It’s almost orange season again (I measure time by the fruits that come tumbling from trees). We always have more oranges than we know what to do with. By season’s end, we inevitably are carting them away by the bagful to friends who pretend to be grateful, but who, I suspect, are tiring of our citrus generosity. Everything starts to smell of blossom, and after I’ve peeled a particularly juicy Navel, I put my face close to my palms and breathe in the fragrance.

In my childhood-an era not so long ago-characterized by dirty fingernails, tangled hair, horses, and violin lessons on the Santa Barbara Riviera, we had an apple tree. One year, its branches sagged, it shrugged, and it said, “No more, I’m weary” and never again dropped a fruit. But every apple I bite into, I compare to those that it bore.

Grapefruits come in sour, pinkish-yellow packages, looking like sunrise. The white peaches of springtime, carried by bucket up to the house, are the sweetest I have ever known. And, of course, the oranges in winter, a blush of color upon dark branches.

In Santa Barbara, I used to wander the stalls of the Tuesday Farmers Market on State Street. I remember buying tomatoes from my best friend’s father. When we were little, his daughter and I picked plums right from the tree and sat for hours on the floor of their house with a crate of tangerines at our elbows, popping little fruits into our mouths while a wall of peels built up around us. We were wild children, with grubby hands and a love for things whose origins we could see: the artichokes at dinner, the avocados we spread on toast every morning. What vegetable does not taste sweeter when you have galloped through a field of it on a runaway mare?

This past October, I traveled to England, where I will shortly be relocating. On the last day of my trip, my boyfriend, Xander, and I went to his parents’ house where we were whisked away at once by his mother, who gave me an oversized fleece and breathlessly proclaimed: “We’re going to pick sloe berries!”

I didn’t know what sloe berries were, though I’d tasted some very nice sloe vodka once (sweet and heavy, like drinking straight from the center of a fruit, and dangerous in any great quantity).

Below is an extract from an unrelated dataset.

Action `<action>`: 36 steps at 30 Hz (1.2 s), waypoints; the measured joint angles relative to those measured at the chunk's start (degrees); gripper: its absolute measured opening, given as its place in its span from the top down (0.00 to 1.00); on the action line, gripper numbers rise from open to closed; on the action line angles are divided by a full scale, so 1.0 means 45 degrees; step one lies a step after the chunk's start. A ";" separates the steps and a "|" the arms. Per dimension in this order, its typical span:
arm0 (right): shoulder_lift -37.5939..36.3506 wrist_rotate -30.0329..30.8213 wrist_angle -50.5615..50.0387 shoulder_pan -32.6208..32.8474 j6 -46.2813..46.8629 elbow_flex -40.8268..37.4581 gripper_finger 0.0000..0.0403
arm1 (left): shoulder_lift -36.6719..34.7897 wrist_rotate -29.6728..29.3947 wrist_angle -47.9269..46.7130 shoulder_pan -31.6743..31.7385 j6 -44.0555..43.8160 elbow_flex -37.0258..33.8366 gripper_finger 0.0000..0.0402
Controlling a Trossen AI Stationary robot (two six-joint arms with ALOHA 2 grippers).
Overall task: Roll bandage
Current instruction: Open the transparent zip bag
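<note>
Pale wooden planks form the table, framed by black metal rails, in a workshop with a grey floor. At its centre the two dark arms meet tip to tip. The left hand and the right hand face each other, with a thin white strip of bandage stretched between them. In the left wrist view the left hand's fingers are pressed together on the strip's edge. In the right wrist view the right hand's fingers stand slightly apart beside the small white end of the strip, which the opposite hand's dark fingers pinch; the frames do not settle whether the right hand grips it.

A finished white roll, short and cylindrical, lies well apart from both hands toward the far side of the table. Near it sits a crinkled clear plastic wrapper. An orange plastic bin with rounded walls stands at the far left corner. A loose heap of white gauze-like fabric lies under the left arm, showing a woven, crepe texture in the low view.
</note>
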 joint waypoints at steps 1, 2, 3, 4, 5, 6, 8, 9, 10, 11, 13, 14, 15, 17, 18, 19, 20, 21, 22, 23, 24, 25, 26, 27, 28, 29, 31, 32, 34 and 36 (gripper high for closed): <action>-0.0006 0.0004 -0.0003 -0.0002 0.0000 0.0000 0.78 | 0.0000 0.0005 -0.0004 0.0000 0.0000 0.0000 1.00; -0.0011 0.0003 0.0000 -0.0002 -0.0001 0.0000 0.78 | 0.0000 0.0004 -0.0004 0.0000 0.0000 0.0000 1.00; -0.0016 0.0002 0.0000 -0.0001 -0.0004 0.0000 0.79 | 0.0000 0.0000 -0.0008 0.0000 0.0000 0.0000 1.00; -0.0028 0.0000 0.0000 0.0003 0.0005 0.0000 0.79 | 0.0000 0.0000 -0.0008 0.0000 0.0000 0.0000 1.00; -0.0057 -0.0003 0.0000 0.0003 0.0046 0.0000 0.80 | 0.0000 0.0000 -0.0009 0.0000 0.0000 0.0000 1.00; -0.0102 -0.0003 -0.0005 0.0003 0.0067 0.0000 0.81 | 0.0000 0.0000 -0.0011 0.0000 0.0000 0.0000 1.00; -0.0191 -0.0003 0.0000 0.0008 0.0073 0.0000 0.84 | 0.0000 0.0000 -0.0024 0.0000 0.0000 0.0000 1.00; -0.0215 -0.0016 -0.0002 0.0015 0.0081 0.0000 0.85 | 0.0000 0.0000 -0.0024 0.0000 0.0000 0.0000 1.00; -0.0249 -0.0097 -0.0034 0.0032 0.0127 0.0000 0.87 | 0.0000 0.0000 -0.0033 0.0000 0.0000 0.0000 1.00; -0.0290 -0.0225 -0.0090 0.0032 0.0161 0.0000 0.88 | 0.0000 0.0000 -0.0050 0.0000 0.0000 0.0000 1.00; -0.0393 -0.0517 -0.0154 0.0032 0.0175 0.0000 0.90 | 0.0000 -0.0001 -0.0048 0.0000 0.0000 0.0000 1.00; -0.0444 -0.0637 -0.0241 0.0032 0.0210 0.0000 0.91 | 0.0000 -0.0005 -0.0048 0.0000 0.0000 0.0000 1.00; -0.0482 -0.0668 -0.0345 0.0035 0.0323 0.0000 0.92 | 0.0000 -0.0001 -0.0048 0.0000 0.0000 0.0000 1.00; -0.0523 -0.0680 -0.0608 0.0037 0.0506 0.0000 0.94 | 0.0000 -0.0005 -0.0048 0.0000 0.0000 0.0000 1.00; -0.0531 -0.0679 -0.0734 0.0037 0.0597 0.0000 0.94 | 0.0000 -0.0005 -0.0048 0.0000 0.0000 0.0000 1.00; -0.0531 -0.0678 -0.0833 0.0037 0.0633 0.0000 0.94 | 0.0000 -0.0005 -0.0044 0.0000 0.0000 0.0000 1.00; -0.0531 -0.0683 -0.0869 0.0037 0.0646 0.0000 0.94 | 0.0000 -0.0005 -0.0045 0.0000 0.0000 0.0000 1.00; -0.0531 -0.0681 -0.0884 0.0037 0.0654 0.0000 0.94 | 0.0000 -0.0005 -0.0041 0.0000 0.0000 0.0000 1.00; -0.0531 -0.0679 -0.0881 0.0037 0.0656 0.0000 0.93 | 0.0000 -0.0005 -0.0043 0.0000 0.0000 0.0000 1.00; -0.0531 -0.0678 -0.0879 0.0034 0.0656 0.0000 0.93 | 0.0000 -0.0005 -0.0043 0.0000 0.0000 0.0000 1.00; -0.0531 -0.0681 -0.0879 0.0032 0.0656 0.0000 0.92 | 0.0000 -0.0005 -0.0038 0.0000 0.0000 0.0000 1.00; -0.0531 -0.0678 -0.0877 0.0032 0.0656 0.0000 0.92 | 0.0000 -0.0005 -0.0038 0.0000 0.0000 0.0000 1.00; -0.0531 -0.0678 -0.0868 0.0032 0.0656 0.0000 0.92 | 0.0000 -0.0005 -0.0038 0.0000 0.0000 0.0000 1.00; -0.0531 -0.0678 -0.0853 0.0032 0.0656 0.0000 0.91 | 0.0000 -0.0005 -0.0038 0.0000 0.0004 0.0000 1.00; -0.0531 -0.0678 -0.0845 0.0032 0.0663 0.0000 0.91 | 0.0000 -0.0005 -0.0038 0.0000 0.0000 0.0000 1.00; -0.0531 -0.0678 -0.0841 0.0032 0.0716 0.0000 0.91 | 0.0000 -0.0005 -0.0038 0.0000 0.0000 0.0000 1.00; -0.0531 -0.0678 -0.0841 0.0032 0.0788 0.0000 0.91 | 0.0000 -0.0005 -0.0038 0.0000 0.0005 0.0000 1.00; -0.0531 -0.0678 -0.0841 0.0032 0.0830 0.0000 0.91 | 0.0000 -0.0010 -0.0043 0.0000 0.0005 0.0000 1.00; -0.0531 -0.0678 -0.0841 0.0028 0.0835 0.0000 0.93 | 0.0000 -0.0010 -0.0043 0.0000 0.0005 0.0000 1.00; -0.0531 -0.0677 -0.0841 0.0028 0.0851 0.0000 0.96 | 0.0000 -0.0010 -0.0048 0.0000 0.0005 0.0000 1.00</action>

We pulled over on the side of the road, in rubber boots, armed with Tupperware containers, and forayed into a nearby field. Sloes, it turns out, look an awful lot like blueberries: small purple fruits that hide behind brambles and in hedges.

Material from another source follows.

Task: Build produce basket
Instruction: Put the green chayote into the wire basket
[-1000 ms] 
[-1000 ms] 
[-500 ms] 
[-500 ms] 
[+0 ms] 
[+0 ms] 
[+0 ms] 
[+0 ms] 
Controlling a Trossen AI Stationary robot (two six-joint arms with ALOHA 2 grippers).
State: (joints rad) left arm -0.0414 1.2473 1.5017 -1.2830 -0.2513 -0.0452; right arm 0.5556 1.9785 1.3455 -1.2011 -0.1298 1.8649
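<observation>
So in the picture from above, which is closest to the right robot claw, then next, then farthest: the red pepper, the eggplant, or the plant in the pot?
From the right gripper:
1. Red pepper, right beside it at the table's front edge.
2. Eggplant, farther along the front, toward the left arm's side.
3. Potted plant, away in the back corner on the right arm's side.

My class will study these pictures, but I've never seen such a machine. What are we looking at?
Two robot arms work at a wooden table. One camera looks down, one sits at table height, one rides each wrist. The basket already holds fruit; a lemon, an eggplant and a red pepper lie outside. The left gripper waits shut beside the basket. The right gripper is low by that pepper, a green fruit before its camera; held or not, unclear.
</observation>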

Dinner was a sleepy affair, each of us nursing scratches and sniffling a little from the cold. I found myself telling Xander and his family about the oranges.

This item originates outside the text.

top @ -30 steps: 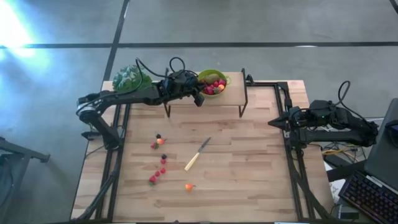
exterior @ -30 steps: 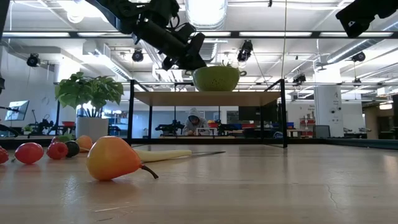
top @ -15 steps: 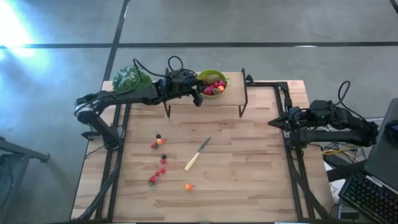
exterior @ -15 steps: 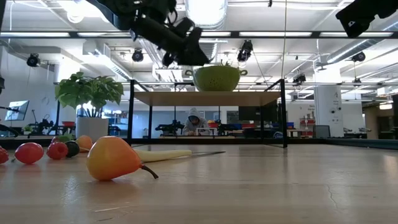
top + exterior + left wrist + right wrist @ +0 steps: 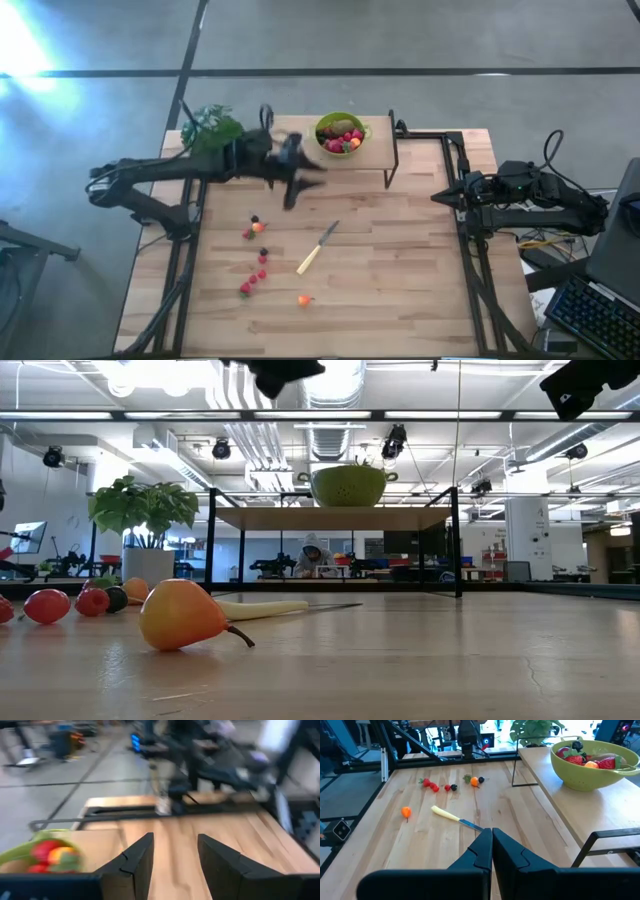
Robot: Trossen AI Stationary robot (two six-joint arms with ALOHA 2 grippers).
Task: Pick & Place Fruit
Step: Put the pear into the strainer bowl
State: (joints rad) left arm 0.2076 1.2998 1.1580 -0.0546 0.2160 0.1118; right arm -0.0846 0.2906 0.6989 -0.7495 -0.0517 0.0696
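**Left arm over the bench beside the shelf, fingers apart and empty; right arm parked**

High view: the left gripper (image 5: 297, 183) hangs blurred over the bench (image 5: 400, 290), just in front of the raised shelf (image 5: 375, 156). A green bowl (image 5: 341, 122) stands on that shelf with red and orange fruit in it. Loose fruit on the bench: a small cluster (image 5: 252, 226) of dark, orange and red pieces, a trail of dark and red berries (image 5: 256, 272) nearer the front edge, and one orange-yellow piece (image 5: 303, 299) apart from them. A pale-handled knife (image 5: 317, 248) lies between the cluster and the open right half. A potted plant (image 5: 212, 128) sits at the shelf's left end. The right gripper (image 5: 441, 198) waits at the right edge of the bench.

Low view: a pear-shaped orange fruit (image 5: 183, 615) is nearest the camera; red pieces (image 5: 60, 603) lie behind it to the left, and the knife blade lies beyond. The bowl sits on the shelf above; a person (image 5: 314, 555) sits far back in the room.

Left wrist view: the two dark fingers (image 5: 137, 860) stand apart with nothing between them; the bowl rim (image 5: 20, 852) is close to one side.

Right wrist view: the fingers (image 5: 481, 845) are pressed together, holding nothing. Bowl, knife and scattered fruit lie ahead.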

We picked enough for “three or four bottles of sloe gin”-to be distributed at Christmastime-which took most of the afternoon. Dinner was a sleepy affair, each of us nursing scratches and sniffling a little from the cold. I found myself telling Xander and his family about the oranges.

“We should make marmalade,” Xander responded simply, when I said how there always end up being too many of the fruit. So, for the first time ever, we shall make marmalade, and attempt to put in a jar the feeling of winter-to be consumed, perhaps, in the hot, dry months of summer, when all trace of orange blossom has faded from my hands.

In 1956, E.B. White wrote: “Perhaps success in the future will depend partly on our ability to generate cheap power, but I think it will depend to a greater extent on our ability to resist a technological formula that is sterile: peas without pageantry, corn without coon, knowledge without wisdom, kitchens without a warm stove.” I’m inclined to agree. What good are peas without pageantry? What happiness to be found in fruit without history? As a child, even lettuce held excitement, because I knew what it looked like before it was ready to be eaten. As an adult, I find myself telling the stories of the food I’ve cooked at dinner parties: This lasagna, I say one lazy afternoon, and embark on a monologue about the man who sold me the fresh pasta, and the story of how I came to acquire the aubergine from a shop that smelled like the streets of a Moroccan city.

So I think, perhaps, that I’d like to go on resisting a technological formula that is sterile. I’d like to beat on, so that I can always measure the seasons as much by taste as by light and temperature, so that I sustain not only my body, but my spirits as well, and so that, sometime this June, when Xander and I are back in England, as I am missing the place where I grew up, we can taste our marmalade, and sip our sloe gin, and remember ourselves.